Rising to Common Ground: Part 8 in a series on JustFaith

By Stephanie Block

JustFaith’s next major reading project is Rising to Common Ground: Overcoming America’s Color Lines by Danny Duncan Collum. Collum is a contributing editor and columnist for the politically progressive Sojourners magazine and has written this book for “white American Catholics” who, along with other white Americans, “are the often unwitting carriers of the white supremacist virus in America.” (preface)
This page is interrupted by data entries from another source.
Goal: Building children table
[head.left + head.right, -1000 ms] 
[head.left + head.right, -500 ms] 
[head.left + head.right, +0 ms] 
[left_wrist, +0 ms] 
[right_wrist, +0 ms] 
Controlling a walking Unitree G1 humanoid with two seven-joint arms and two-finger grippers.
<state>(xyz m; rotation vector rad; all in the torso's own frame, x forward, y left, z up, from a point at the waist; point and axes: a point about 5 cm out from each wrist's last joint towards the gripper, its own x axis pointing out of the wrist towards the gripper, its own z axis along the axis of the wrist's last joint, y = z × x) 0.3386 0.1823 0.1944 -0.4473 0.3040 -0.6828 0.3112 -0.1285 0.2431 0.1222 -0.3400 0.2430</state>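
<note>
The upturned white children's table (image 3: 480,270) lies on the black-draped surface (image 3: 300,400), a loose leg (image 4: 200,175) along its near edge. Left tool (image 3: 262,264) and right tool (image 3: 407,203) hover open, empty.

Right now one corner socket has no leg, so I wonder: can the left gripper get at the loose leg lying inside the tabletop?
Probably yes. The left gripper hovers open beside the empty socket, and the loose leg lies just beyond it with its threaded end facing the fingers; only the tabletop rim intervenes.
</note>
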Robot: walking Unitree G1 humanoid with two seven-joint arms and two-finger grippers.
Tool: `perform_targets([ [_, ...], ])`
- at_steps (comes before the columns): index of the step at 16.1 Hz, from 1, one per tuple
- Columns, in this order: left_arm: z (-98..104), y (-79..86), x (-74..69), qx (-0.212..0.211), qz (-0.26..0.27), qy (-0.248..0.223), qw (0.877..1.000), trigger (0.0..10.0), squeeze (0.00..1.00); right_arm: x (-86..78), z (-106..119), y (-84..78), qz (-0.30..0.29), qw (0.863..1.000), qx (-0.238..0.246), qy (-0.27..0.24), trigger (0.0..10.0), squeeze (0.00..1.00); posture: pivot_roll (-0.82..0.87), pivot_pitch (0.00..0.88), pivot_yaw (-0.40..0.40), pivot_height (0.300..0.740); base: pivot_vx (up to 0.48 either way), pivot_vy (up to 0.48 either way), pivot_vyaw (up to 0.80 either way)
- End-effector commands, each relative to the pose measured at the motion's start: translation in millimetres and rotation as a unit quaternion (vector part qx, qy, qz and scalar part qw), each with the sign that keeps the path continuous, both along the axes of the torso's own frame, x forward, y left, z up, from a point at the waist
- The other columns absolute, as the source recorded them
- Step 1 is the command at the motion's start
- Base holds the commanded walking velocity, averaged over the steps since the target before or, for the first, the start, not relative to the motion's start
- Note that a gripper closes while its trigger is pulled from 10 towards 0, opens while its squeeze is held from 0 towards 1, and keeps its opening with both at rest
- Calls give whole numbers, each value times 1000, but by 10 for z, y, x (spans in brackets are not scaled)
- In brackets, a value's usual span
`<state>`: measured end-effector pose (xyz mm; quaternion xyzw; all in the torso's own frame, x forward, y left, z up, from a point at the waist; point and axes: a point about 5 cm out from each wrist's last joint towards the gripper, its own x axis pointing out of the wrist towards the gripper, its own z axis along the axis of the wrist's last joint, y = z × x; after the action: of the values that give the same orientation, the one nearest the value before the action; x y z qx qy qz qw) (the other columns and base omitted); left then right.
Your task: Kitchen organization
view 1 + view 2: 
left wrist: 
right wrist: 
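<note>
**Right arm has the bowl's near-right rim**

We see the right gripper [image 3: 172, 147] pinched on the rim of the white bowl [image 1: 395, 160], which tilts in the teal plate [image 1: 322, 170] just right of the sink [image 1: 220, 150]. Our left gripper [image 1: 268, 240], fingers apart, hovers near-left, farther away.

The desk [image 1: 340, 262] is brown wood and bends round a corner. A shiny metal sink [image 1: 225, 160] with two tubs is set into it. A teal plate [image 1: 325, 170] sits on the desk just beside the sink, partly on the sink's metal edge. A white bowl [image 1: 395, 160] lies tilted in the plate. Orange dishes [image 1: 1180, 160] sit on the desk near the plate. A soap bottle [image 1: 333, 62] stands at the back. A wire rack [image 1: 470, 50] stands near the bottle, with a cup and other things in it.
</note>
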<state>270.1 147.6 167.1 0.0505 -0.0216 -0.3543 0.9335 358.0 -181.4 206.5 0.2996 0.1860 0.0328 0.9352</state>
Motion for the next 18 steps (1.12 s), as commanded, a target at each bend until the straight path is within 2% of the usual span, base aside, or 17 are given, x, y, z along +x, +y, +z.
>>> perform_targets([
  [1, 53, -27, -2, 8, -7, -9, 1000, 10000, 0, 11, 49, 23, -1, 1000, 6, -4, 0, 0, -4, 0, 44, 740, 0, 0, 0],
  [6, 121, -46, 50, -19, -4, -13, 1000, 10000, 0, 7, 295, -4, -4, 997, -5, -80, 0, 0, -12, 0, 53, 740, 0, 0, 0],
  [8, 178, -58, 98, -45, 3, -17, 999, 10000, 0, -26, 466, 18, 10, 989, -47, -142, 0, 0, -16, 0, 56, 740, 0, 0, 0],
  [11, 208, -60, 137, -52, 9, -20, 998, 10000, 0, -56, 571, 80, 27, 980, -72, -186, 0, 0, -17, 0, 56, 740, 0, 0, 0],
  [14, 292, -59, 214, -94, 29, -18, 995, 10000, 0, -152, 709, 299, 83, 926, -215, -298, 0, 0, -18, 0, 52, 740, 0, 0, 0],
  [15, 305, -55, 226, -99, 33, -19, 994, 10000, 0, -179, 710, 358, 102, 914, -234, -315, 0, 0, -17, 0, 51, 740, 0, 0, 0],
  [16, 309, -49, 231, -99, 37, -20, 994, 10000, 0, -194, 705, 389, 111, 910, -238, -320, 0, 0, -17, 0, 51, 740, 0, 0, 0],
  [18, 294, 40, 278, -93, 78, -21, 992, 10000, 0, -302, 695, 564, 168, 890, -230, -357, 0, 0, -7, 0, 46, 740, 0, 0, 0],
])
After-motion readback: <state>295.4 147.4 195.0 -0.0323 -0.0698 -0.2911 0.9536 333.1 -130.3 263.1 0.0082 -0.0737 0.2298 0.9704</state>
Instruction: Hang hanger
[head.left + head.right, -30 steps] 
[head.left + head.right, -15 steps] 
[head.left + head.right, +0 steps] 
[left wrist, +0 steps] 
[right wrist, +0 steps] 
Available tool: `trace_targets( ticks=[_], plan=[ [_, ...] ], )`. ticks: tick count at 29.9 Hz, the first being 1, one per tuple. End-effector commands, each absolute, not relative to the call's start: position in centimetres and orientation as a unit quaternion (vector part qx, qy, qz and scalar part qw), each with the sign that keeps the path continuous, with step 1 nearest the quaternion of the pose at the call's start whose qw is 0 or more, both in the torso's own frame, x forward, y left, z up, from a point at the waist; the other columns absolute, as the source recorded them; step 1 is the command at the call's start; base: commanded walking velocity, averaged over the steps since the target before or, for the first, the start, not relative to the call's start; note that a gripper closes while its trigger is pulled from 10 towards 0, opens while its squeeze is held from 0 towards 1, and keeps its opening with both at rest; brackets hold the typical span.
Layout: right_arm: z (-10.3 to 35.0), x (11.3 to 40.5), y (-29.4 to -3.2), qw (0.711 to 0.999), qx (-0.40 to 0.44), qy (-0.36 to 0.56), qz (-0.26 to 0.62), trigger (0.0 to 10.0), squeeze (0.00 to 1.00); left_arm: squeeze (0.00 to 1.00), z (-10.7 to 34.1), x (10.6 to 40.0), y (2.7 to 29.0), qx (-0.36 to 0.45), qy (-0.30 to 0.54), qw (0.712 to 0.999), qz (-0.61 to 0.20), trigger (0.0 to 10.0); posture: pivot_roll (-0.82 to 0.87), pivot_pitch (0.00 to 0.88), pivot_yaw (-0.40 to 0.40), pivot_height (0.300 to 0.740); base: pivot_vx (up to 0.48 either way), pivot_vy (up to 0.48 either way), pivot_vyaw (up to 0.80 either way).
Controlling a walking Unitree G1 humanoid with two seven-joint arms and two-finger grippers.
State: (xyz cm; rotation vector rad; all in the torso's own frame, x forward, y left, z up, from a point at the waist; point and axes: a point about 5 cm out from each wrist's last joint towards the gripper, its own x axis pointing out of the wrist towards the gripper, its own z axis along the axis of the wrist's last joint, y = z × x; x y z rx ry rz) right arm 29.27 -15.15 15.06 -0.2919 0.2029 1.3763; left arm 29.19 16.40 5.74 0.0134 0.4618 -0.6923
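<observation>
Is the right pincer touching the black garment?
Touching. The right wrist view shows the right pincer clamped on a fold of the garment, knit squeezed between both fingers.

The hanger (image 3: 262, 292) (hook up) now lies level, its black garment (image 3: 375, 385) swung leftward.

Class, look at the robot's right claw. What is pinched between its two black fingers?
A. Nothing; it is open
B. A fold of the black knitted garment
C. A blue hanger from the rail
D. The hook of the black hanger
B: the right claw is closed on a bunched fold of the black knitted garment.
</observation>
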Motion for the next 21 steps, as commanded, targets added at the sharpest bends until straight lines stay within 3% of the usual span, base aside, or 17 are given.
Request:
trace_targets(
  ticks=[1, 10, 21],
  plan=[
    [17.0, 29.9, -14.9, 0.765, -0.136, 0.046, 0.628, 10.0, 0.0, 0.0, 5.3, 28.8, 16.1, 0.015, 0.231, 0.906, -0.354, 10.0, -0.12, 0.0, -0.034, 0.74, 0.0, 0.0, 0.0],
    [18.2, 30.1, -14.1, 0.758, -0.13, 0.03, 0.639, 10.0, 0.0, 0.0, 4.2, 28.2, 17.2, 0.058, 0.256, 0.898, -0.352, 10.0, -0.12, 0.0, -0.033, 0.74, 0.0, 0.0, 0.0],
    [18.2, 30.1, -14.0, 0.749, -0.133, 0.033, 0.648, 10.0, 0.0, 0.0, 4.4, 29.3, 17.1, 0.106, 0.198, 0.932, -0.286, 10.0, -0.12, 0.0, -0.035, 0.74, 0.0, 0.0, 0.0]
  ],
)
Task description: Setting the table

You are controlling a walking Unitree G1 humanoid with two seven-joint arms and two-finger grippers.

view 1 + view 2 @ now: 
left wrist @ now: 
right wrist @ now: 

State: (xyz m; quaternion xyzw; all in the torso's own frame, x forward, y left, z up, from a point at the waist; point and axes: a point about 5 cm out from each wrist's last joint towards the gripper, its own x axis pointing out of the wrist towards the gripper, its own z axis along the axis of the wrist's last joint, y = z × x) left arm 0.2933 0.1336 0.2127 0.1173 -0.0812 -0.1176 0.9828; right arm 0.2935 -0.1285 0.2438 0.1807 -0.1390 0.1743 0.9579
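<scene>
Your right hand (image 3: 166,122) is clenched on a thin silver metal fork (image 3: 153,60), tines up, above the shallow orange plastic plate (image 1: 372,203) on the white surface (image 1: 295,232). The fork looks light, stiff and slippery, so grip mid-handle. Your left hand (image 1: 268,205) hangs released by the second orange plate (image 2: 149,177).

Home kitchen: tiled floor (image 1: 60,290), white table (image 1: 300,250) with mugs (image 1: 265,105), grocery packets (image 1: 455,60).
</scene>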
Somewhat mis-titled, the book’s discussion isn’t really about abstract race relations in the US but is very specifically about the situation of Afro-Americans who are descended from slaves. Comparing the health, income, and educational accomplishments of this demographic to “white people,” Collum concludes that “a large number of African-Americans are trapped in ever-deeper poverty and falling further behind the American mainstream.” (p 65) “The African-American poor are now heavily concentrated in inner-city neighborhoods where almost everyone is poor.” (p. 66) Public hospitals and schools in these neighborhoods are under-equipped (pp 66-67); families in these neighborhoods are more likely to be broken (pp 94-99); and an enormous number of black men are behind bars (pp 99-103).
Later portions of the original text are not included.